■ Your task ■
In your copy, leave out all pictures and reproduce every entry exactly.

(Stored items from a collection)
§ §

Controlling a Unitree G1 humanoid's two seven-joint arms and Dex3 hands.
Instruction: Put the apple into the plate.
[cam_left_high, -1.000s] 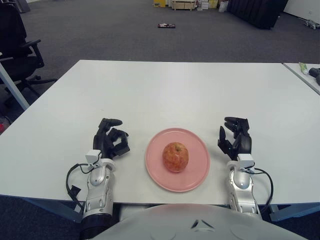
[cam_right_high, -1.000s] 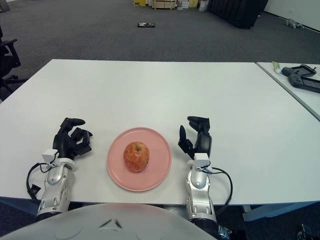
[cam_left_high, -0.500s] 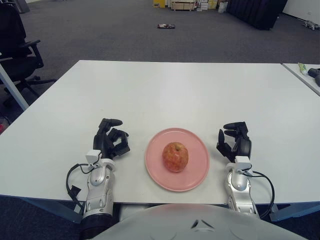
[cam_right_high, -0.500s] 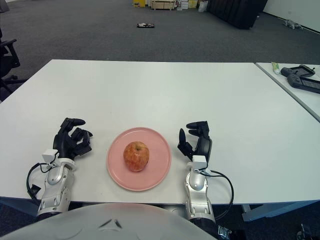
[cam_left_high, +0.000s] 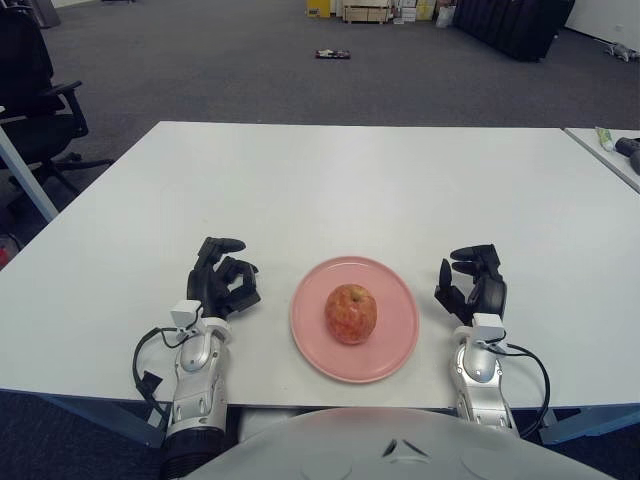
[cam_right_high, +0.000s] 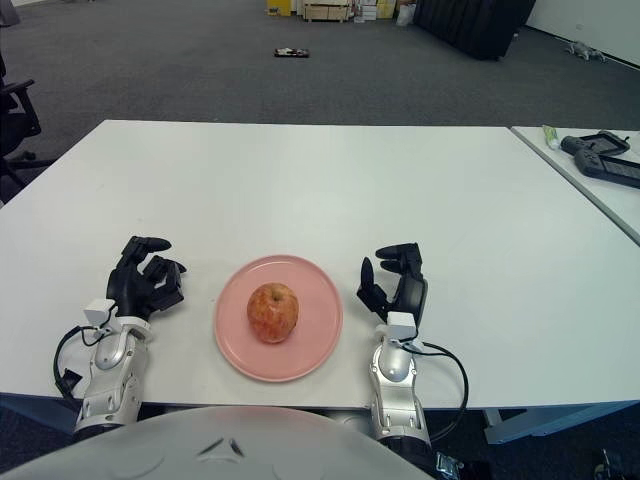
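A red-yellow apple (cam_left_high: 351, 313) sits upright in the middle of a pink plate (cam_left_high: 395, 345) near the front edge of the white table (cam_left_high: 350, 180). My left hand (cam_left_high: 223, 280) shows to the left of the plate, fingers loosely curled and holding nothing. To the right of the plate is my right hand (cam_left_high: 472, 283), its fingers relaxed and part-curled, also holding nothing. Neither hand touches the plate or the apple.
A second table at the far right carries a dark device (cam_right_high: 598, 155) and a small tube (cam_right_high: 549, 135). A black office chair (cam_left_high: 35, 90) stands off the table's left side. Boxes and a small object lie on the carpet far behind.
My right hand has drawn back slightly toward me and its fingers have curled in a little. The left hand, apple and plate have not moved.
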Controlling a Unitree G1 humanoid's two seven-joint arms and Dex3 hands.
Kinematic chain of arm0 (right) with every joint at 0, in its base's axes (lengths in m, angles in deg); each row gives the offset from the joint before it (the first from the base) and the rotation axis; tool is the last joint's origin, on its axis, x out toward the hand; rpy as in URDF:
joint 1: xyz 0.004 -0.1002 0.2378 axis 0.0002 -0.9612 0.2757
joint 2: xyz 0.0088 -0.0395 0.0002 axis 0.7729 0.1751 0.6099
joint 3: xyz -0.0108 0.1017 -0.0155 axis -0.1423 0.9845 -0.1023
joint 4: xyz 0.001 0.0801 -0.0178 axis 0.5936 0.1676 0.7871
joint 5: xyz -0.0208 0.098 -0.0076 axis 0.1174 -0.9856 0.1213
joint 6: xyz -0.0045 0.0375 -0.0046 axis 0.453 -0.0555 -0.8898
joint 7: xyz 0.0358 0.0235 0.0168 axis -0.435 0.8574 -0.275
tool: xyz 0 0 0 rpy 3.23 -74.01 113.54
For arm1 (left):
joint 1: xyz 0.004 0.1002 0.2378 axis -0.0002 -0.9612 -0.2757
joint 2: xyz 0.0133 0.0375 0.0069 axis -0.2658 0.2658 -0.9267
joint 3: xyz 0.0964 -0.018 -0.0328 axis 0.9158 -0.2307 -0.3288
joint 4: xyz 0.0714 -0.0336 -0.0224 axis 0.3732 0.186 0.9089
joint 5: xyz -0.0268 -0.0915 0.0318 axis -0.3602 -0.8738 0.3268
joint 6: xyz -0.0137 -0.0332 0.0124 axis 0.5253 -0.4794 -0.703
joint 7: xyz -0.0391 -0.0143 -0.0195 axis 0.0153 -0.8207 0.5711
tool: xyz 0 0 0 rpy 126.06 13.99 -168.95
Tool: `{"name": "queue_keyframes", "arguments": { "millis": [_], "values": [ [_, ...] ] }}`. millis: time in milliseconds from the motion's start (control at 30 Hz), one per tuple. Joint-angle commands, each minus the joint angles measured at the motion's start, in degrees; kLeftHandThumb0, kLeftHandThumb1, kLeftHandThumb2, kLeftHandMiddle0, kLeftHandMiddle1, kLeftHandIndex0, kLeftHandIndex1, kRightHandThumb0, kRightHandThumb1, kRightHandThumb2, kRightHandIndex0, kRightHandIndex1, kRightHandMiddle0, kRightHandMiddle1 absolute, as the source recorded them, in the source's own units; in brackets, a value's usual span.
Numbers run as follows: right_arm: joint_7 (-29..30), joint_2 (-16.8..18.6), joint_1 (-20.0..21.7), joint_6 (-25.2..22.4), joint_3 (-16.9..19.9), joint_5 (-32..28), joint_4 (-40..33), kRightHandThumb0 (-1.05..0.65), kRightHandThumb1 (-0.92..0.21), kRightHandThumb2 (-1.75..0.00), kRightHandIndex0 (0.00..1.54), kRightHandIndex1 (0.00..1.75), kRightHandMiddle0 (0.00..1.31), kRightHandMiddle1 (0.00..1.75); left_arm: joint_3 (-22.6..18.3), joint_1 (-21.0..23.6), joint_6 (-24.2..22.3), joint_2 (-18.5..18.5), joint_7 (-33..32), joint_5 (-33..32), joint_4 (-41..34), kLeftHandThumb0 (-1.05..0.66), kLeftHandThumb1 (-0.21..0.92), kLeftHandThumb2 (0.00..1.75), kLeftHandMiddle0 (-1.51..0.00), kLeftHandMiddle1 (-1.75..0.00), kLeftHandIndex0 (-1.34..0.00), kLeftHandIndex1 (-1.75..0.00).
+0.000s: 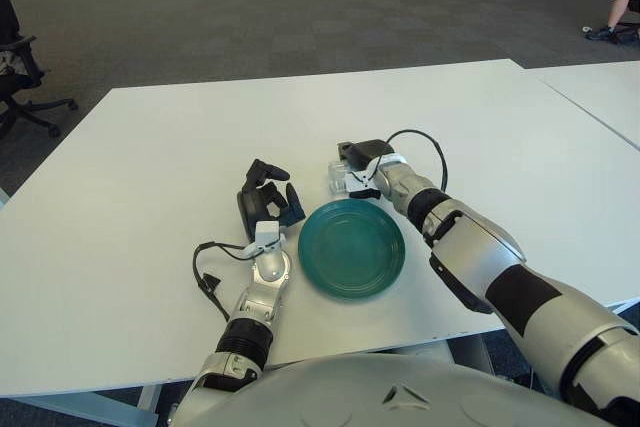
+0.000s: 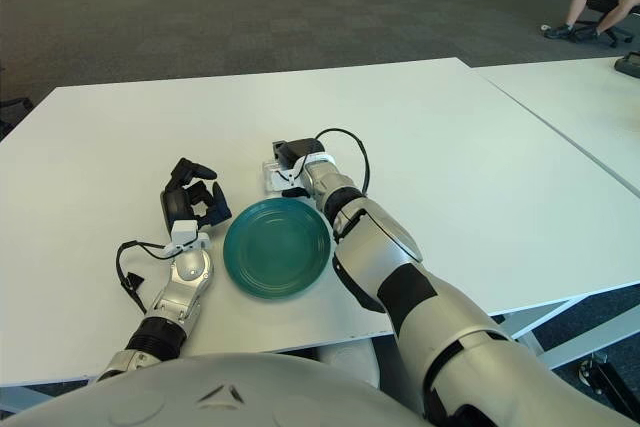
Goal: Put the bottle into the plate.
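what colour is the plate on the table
The plate is dark teal green, plain with no pattern; it shows best in the left eye view.

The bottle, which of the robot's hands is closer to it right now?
Right. The right hand is at the clear bottle, its fingers closed around it, just beyond the green plate. The left hand shows left of the plate, apart from the bottle.
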Motion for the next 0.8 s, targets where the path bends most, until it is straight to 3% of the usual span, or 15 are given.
{"name": "queue_keyframes", "arguments": {
  "millis": [0, 767],
  "values": [
    [1.3, 0.0, -1.8, 0.1, 1.0, -1.0, 0.5, 0.00, -0.08, -1.55, 0.84, 1.62, 0.56, 1.75, 0.0, -1.7, -0.2, 3.0, 0.3, -0.3, 1.2, -0.54, 0.15, 1.52, -1.27, -1.75, -0.75, -1.75],
    [8.8, -0.2, -1.5, 2.0, 3.4, -1.3, 0.3, 0.00, -0.09, -1.55, 0.81, 1.65, 0.56, 1.75, -0.5, -0.9, 0.7, 2.4, 1.1, -1.1, 2.3, -0.54, 0.15, 1.52, -1.27, -1.75, -0.75, -1.75]
  ]
}}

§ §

■ Solution for this problem ■
Controlling a Unitree G1 humanoid's two seven-joint arms and Dex3 hands.
Instruction: Put the apple into the plate.
[cam_left_high, -1.000s] 
[cam_right_high, -1.000s] 
[cam_left_high, -0.500s] 
[cam_right_high, -0.500s] 
[cam_left_high, +0.000s] 
[cam_right_high, +0.000s] 
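A red-yellow apple (cam_left_high: 351, 313) sits upright in the middle of a pink plate (cam_left_high: 395, 345) near the front edge of the white table (cam_left_high: 350, 180). My left hand (cam_left_high: 223, 280) shows to the left of the plate, fingers loosely curled and holding nothing. To the right of the plate is my right hand (cam_left_high: 472, 283), its fingers relaxed and part-curled, also holding nothing. Neither hand touches the plate or the apple.
A second table at the far right carries a dark device (cam_right_high: 598, 155) and a small tube (cam_right_high: 549, 135). A black office chair (cam_left_high: 35, 90) stands off the table's left side. Boxes and a small object lie on the carpet far behind.
My right hand has drawn back slightly toward me and its fingers have curled in a little. The left hand, apple and plate have not moved.
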Controlling a Unitree G1 humanoid's two seven-joint arms and Dex3 hands.
Kinematic chain of arm0 (right) with every joint at 0, in its base's axes (lengths in m, angles in deg); each row gives the offset from the joint before it (the first from the base) and the rotation axis; tool is the last joint's origin, on its axis, x out toward the hand; rpy as in URDF:
joint 1: xyz 0.004 -0.1002 0.2378 axis 0.0002 -0.9612 0.2757
joint 2: xyz 0.0088 -0.0395 0.0002 axis 0.7729 0.1751 0.6099
joint 3: xyz -0.0108 0.1017 -0.0155 axis -0.1423 0.9845 -0.1023
joint 4: xyz 0.001 0.0801 -0.0178 axis 0.5936 0.1676 0.7871
joint 5: xyz -0.0208 0.098 -0.0076 axis 0.1174 -0.9856 0.1213
joint 6: xyz -0.0045 0.0375 -0.0046 axis 0.453 -0.0555 -0.8898
joint 7: xyz 0.0358 0.0235 0.0168 axis -0.435 0.8574 -0.275
tool: xyz 0 0 0 rpy 3.23 -74.01 113.54
For arm1 (left):
joint 1: xyz 0.004 0.1002 0.2378 axis -0.0002 -0.9612 -0.2757
joint 2: xyz 0.0133 0.0375 0.0069 axis -0.2658 0.2658 -0.9267
joint 3: xyz 0.0964 -0.018 -0.0328 axis 0.9158 -0.2307 -0.3288
joint 4: xyz 0.0714 -0.0336 -0.0224 axis 0.3732 0.186 0.9089
joint 5: xyz -0.0268 -0.0915 0.0318 axis -0.3602 -0.8738 0.3268
joint 6: xyz -0.0137 -0.0332 0.0124 axis 0.5253 -0.4794 -0.703
joint 7: xyz -0.0391 -0.0143 -0.0195 axis 0.0153 -0.8207 0.5711
tool: xyz 0 0 0 rpy 126.06 13.99 -168.95
Tool: `{"name": "queue_keyframes", "arguments": { "millis": [_], "values": [ [_, ...] ] }}`. millis: time in milliseconds from the motion's start (control at 30 Hz), one per tuple. Joint-angle commands, each minus the joint angles measured at the motion's start, in degrees; kLeftHandThumb0, kLeftHandThumb1, kLeftHandThumb2, kLeftHandMiddle0, kLeftHandMiddle1, kLeftHandIndex0, kLeftHandIndex1, kRightHandThumb0, kRightHandThumb1, kRightHandThumb2, kRightHandIndex0, kRightHandIndex1, kRightHandMiddle0, kRightHandMiddle1 absolute, as the source recorded them, in the source's own units; in brackets, a value's usual span.
Numbers run as follows: right_arm: joint_7 (-29..30), joint_2 (-16.8..18.6), joint_1 (-20.0..21.7), joint_6 (-25.2..22.4), joint_3 (-16.9..19.9), joint_5 (-32..28), joint_4 (-40..33), kRightHandThumb0 (-1.05..0.65), kRightHandThumb1 (-0.92..0.21), kRightHandThumb2 (-1.75..0.00), kRightHandIndex0 (0.00..1.54), kRightHandIndex1 (0.00..1.75), kRightHandMiddle0 (0.00..1.31), kRightHandMiddle1 (0.00..1.75); left_arm: joint_3 (-22.6..18.3), joint_1 (-21.0..23.6), joint_6 (-24.2..22.3), joint_2 (-18.5..18.5), joint_7 (-33..32), joint_5 (-33..32), joint_4 (-41..34), kLeftHandThumb0 (-1.05..0.66), kLeftHandThumb1 (-0.21..0.92), kLeftHandThumb2 (0.00..1.75), kLeftHandMiddle0 (-1.51..0.00), kLeftHandMiddle1 (-1.75..0.00), kLeftHandIndex0 (-1.34..0.00), kLeftHandIndex1 (-1.75..0.00).
+0.000s: 
+0.000s: 
Goal: Put the bottle into the plate.
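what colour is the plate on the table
The plate is dark teal green, plain with no pattern; it shows best in the left eye view.

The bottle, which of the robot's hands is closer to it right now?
Right. The right hand is at the clear bottle, its fingers closed around it, just beyond the green plate. The left hand shows left of the plate, apart from the bottle.
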Motion for the next 0.8 s, targets where the path bends most, until it is straight to 3% of the usual span, or 15 are given.
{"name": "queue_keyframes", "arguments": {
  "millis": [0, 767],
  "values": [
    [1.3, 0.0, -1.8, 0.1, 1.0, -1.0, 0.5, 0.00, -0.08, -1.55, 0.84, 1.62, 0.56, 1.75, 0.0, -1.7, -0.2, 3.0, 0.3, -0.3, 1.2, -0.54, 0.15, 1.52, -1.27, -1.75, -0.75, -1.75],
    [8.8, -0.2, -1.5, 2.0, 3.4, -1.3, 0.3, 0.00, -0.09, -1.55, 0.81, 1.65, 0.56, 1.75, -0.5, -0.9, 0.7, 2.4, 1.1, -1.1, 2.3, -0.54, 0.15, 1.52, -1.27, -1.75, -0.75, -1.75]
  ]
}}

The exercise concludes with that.